Task objective → Beneath this line sits some data. Return only its lines from the one holding "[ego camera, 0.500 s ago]" through the one holding "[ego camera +", inclusive, exactly, with the images removed.

Records for this exercise →
= = =

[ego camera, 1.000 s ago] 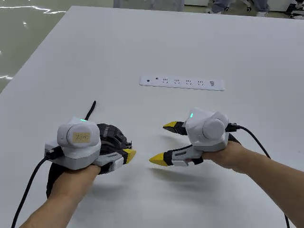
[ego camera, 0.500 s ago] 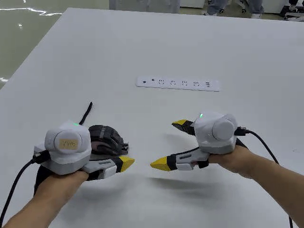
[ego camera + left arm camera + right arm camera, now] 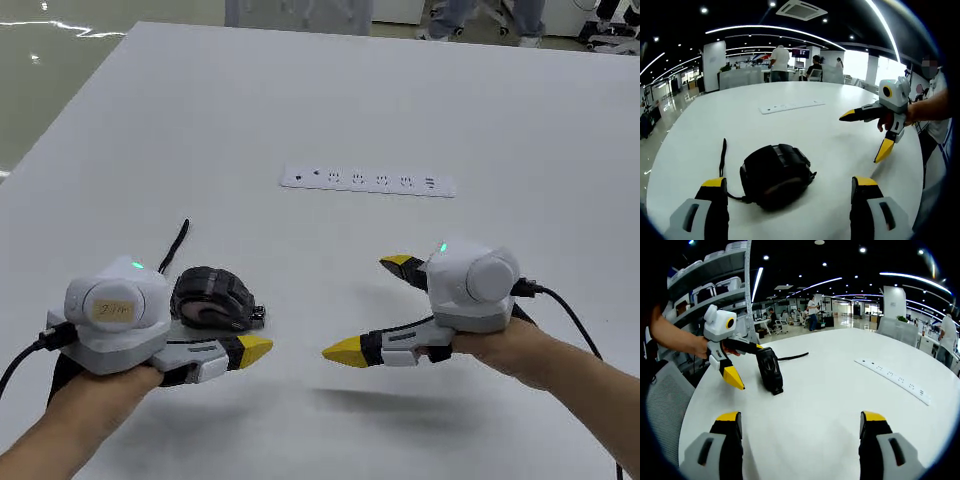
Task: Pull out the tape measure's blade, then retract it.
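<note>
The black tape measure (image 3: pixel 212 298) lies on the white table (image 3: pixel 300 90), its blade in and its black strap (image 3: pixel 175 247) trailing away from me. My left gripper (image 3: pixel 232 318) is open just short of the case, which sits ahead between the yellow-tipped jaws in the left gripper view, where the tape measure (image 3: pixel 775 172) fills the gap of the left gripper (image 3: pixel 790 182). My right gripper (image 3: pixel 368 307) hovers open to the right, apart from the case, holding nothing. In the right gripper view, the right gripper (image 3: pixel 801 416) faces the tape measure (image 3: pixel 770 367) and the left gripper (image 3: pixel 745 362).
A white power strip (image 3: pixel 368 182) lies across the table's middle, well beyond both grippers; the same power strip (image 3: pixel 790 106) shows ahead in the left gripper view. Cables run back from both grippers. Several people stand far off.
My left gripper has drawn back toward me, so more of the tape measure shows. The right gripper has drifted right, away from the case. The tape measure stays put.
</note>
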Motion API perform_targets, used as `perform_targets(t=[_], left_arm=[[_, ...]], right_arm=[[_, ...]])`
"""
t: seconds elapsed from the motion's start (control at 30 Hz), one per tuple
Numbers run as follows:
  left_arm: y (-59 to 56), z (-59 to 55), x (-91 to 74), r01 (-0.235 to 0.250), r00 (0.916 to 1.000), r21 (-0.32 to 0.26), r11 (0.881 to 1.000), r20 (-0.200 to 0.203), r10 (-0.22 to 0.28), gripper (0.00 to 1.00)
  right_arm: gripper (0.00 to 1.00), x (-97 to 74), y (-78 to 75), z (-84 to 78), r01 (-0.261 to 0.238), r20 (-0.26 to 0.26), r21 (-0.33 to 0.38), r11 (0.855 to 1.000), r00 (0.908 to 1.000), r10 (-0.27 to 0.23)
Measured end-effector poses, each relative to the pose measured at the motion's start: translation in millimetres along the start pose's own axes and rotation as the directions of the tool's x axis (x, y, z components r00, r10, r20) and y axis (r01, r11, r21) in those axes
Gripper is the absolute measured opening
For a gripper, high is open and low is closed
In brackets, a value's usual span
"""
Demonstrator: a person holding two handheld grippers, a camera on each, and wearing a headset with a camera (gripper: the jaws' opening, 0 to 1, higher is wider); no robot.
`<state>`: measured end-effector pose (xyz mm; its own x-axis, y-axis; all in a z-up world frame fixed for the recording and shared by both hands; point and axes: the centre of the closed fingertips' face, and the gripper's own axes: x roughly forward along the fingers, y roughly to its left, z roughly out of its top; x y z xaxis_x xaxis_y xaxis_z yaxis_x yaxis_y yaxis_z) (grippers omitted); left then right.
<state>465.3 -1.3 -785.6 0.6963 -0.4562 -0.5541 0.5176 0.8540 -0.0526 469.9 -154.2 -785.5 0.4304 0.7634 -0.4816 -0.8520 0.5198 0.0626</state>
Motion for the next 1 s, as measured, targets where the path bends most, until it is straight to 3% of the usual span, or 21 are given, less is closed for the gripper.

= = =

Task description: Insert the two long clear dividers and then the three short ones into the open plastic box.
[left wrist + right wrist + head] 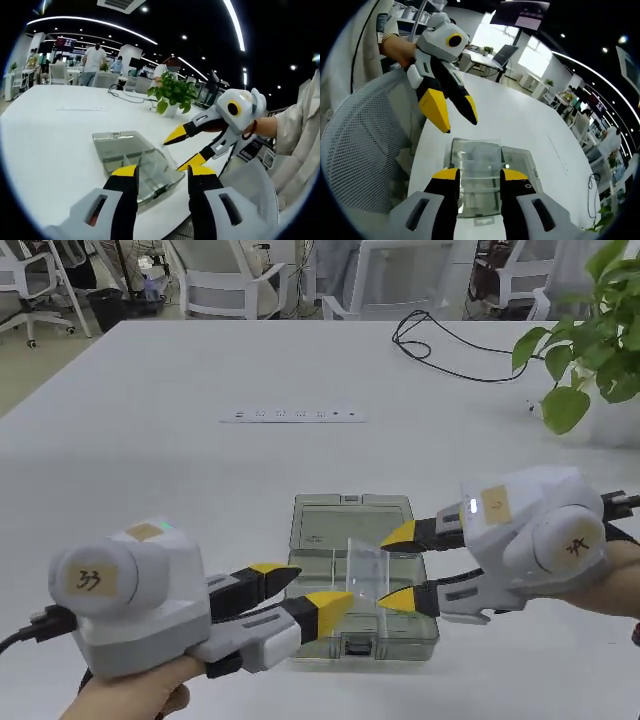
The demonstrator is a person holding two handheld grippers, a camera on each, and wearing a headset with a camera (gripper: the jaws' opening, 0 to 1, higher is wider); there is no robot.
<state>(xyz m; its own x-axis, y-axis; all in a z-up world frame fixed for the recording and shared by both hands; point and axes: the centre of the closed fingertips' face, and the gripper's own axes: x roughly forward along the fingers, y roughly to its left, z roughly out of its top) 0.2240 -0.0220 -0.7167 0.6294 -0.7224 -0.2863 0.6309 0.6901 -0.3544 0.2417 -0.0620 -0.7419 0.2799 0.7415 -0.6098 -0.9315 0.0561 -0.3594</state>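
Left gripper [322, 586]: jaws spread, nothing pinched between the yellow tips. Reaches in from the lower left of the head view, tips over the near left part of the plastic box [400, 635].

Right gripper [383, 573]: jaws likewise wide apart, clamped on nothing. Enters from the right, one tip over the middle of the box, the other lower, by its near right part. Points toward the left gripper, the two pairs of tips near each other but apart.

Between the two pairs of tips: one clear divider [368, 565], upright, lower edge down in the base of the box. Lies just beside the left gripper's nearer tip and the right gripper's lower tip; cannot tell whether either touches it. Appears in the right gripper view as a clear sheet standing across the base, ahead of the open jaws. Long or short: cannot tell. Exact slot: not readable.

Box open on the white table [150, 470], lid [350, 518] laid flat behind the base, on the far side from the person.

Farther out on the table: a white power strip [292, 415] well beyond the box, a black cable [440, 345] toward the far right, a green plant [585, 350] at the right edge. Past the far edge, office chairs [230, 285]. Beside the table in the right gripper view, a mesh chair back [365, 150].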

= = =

Solution for this problem →
[ego camera, 0.500 s ago] 
[ego camera + left arm camera + right arm camera, now] 

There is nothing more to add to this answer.